## Work to be completed
Repeat the entire listing exactly as written.

## Input data
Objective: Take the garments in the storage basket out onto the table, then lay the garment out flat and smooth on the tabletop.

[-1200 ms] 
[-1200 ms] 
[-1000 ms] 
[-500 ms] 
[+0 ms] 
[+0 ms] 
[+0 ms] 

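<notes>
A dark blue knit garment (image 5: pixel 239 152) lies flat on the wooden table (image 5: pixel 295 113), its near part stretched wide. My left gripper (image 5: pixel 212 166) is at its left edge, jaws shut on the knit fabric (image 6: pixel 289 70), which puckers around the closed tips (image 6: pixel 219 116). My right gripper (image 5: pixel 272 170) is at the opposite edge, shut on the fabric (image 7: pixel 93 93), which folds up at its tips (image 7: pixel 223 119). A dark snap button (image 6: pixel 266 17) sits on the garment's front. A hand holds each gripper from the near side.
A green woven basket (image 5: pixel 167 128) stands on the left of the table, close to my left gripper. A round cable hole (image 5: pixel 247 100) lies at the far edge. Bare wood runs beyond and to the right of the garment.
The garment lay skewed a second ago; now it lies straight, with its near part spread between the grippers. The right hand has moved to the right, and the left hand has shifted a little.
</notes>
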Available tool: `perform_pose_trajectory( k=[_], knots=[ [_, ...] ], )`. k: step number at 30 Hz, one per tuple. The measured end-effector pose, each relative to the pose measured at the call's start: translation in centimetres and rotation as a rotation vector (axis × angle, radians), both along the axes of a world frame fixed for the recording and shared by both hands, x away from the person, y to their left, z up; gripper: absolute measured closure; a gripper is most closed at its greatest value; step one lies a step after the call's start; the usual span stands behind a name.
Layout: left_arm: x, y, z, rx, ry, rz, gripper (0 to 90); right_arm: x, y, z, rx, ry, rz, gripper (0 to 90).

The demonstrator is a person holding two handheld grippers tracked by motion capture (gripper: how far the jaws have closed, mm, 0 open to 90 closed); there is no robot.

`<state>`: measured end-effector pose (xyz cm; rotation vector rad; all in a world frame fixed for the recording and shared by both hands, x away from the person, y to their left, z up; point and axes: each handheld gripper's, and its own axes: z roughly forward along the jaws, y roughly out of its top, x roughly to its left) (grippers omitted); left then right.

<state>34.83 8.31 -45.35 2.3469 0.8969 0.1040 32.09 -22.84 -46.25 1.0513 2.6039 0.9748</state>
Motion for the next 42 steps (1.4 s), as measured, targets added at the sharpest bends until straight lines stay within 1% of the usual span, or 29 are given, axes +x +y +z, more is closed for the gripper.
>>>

## Output of the exercise
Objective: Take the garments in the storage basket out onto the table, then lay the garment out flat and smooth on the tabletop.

[-1200 ms] 
[-1200 ms] 
[-1000 ms] 
[-500 ms] 
[+0 ms] 
[+0 ms] 
[+0 ms] 

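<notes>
A dark blue knit garment (image 5: pixel 239 152) lies flat on the wooden table (image 5: pixel 295 113), its near part stretched wide. My left gripper (image 5: pixel 212 166) is at its left edge, jaws shut on the knit fabric (image 6: pixel 289 70), which puckers around the closed tips (image 6: pixel 219 116). My right gripper (image 5: pixel 272 170) is at the opposite edge, shut on the fabric (image 7: pixel 93 93), which folds up at its tips (image 7: pixel 223 119). A dark snap button (image 6: pixel 266 17) sits on the garment's front. A hand holds each gripper from the near side.
A green woven basket (image 5: pixel 167 128) stands on the left of the table, close to my left gripper. A round cable hole (image 5: pixel 247 100) lies at the far edge. Bare wood runs beyond and to the right of the garment.
The garment lay skewed a second ago; now it lies straight, with its near part spread between the grippers. The right hand has moved to the right, and the left hand has shifted a little.
</notes>
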Available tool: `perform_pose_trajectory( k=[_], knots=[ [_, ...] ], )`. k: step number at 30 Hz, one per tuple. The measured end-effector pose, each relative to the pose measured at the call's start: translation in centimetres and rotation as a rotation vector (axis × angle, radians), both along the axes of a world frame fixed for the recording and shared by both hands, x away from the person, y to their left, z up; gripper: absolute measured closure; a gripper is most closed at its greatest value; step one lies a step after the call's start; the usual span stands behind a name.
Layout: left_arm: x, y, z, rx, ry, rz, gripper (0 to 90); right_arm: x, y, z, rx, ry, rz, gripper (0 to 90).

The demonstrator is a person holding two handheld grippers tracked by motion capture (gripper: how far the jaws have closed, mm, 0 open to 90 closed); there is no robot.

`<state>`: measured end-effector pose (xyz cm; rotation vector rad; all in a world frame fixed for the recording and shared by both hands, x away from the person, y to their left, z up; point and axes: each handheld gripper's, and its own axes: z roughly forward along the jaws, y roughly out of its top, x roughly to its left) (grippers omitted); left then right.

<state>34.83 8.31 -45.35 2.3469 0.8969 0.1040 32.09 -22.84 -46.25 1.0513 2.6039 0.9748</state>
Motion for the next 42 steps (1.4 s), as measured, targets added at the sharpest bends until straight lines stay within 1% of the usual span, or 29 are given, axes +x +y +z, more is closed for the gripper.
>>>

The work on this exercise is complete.